INSTRUCTIONS FOR THE TASK — Reproduce, please, only the lines from the first line below to the line containing "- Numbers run", inclusive.

INPUT DATA —
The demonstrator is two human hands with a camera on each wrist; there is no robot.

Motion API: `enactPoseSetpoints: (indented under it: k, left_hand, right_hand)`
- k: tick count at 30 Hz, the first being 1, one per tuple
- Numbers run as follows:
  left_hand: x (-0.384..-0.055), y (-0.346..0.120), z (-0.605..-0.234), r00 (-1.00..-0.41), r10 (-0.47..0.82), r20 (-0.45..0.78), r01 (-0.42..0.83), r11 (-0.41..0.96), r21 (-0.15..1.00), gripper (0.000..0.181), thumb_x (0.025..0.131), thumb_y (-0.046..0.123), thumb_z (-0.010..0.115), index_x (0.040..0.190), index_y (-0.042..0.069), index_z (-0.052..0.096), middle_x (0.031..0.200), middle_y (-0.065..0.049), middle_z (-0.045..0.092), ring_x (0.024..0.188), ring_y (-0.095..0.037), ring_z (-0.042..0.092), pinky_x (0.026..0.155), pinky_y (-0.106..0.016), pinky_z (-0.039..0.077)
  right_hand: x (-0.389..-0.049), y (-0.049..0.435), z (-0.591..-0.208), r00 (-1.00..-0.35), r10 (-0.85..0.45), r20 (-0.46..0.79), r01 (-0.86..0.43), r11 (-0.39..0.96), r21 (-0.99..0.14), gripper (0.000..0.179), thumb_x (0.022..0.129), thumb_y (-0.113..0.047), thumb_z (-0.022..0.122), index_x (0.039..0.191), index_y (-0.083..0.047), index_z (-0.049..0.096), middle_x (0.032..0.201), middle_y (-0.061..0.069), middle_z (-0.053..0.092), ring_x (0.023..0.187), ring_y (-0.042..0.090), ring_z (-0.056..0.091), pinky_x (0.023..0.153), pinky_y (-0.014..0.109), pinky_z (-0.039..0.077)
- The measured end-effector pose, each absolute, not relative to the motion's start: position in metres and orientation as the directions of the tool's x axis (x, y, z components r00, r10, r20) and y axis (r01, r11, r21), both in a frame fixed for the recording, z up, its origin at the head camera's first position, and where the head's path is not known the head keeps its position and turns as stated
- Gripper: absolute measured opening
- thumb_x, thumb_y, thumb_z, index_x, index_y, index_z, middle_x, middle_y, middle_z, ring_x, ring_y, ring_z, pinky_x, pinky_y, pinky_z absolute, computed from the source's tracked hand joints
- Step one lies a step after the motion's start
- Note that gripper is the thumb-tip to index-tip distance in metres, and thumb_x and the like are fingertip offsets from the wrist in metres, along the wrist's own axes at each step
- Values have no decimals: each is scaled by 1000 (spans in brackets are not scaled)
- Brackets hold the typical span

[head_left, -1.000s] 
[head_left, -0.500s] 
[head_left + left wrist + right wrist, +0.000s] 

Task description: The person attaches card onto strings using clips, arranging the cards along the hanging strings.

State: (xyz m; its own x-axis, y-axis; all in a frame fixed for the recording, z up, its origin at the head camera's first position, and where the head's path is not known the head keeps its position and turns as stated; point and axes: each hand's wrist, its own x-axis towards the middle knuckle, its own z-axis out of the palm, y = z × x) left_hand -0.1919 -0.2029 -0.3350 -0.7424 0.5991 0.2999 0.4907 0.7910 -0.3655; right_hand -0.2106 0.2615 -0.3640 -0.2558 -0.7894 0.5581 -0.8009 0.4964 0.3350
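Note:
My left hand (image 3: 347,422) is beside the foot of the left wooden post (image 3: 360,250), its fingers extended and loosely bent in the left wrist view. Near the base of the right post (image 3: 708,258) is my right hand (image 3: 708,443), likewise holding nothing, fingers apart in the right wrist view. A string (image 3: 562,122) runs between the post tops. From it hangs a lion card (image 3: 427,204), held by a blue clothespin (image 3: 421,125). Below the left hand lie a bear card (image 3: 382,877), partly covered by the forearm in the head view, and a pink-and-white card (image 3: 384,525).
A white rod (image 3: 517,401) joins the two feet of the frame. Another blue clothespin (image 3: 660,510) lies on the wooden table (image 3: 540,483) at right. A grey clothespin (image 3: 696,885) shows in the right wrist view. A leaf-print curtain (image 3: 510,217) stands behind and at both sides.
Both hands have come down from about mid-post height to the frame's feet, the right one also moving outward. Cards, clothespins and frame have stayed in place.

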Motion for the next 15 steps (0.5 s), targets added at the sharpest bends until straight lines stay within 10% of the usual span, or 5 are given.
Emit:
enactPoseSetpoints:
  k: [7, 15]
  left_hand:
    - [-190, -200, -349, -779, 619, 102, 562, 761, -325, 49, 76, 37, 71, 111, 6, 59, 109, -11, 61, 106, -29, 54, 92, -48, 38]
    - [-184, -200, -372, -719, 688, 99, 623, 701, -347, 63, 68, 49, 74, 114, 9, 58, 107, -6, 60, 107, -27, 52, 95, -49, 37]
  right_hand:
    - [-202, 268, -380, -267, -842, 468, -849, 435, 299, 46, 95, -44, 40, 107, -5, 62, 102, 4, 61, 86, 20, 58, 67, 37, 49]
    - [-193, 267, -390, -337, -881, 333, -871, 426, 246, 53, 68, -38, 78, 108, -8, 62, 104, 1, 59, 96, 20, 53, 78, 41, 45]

ANSWER SECTION —
The demonstrator is two human hands with a camera on each wrist; there is no robot.

Motion API: `enactPoseSetpoints: (indented under it: k, left_hand, right_hand)`
- k: tick count at 30 Hz, the first being 1, one per tuple
- Numbers run as follows:

The exercise has been finished.